Solving Linear Diophantine Equations
Consider:
ax + by = c
A solution exists exactly when:
gcd(a,b) | c
Example:
15x + 25y = 10
Since:
gcd(15,25)=5
and:
5 | 10
solutions exist.
First compute:
15(2)+25(-1)=5
Multiply by:
10/5 = 2
Result:
15(4)+25(-2)=10
One valid solution is:
x=4
y=-2
The Extended Euclidean Algorithm provides the starting point for all such equations.
Modular Inverse
One of the most important applications is modular inversion.
Given:
a
and modulus:
m
find:
a⁻¹ mod m
such that:
a·a⁻¹ ≡ 1 (mod m)
The inverse exists only when:
gcd(a,m)=1
Suppose:
7x + 26y = 1
Extended Euclid finds:
x = 15
y = -4
Therefore:
7×15 ≡ 1 (mod 26)
The inverse is:
15
Verification:
105 mod 26 = 1
Correct.
Example: Computing an Inverse
Find:
3⁻¹ mod 11
Run Extended Euclid:
11 = 3×3 + 2
3 = 2×1 + 1
2 = 1×2 + 0
Back-substitute:
1 = 3 - 2
2 = 11 - 3×3
Therefore:
1
=
3 - (11 - 3×3)
1
=
4×3 - 11
Thus:
3×4 ≡ 1 (mod 11)
The inverse is:
4
Verification:
12 mod 11 = 1
Complexity Analysis
The Extended Euclidean Algorithm performs the same sequence of remainder reductions as the Euclidean Algorithm.
Time complexity:
O(log(min(a,b)))
Space complexity:
O(log(min(a,b)))
for the recursive version.
Iterative version:
O(1)
extra space.
The coefficient reconstruction adds only constant work per step.
Applications
Modular Arithmetic
Computing inverses:
a⁻¹ mod m
RSA Cryptography
Private key generation uses modular inverses.
Chinese Remainder Theorem
Reconstruction coefficients are computed with Extended Euclid.
Rational Arithmetic
Fraction normalization often uses Bézout coefficients.
Diophantine Equations
Integer solutions begin with Extended Euclid.
Computational Geometry
Lattice and grid algorithms frequently require Bézout coefficients.
Common Mistakes
Ignoring Negative Coefficients
The coefficients often become negative.
Example:
30(-1)+18(2)=6
Negative values are completely valid.
Assuming an Inverse Always Exists
An inverse exists only when:
gcd(a,m)=1
Example:
2 mod 8
has no inverse because:
gcd(2,8)=2
Returning the Wrong Coefficient
Many implementations compute correct coefficients but return them in the wrong order.
Always verify:
ax + by = gcd(a,b)
before using the result.
Takeaway
The Extended Euclidean Algorithm extends the Euclidean Algorithm by computing integers x and y satisfying Bézout's identity:
ax + by = gcd(a,b)
while retaining logarithmic complexity.

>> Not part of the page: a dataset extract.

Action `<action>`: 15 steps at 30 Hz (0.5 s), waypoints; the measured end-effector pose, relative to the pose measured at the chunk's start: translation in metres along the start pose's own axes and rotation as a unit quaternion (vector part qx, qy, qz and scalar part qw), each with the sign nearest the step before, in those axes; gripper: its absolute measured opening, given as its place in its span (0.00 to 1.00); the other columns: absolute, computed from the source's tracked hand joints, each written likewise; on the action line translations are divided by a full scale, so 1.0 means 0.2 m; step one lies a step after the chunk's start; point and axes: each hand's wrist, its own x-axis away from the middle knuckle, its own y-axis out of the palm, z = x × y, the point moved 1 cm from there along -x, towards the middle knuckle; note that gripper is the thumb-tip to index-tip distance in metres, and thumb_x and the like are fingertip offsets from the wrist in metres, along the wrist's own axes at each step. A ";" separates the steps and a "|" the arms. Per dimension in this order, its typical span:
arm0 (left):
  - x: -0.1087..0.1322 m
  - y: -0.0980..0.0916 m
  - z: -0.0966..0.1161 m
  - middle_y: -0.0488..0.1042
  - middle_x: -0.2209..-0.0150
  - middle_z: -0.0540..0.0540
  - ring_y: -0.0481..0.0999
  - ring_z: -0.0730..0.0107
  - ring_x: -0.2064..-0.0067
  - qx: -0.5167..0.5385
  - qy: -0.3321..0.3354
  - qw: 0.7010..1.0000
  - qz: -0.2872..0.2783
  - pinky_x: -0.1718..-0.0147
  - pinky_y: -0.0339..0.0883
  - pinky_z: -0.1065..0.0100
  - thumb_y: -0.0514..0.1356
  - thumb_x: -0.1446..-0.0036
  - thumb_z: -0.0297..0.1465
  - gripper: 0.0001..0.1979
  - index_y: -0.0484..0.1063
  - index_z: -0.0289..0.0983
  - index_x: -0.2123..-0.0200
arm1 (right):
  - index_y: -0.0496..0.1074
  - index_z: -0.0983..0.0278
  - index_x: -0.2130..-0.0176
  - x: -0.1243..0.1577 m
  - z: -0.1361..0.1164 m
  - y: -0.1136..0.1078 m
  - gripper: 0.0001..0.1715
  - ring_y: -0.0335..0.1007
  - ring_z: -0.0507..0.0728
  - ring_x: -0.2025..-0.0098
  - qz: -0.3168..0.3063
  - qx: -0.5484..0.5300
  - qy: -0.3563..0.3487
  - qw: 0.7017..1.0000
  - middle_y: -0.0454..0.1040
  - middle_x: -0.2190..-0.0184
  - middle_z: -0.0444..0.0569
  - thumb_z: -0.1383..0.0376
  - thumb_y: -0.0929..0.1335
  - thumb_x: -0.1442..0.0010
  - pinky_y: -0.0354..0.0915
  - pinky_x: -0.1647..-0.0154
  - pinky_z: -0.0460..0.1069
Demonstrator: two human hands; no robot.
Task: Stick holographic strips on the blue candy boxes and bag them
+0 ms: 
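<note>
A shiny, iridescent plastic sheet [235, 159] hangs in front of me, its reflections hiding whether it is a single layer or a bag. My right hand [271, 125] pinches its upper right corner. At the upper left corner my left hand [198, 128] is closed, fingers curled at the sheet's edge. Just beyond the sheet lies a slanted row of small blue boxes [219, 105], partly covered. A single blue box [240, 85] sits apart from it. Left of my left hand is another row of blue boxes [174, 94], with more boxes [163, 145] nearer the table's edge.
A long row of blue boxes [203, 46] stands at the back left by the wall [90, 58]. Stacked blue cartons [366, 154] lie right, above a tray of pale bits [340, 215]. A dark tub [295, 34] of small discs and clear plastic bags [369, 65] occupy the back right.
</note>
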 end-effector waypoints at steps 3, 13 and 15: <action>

These coefficients unlock several of the most important tools in computational number theory, including modular inverses, linear Diophantine equations, the Chinese Remainder Theorem, and public-key cryptography. The algorithm serves as one of the central building blocks for everything that follows in modular arithmetic and advanced number-theoretic computation.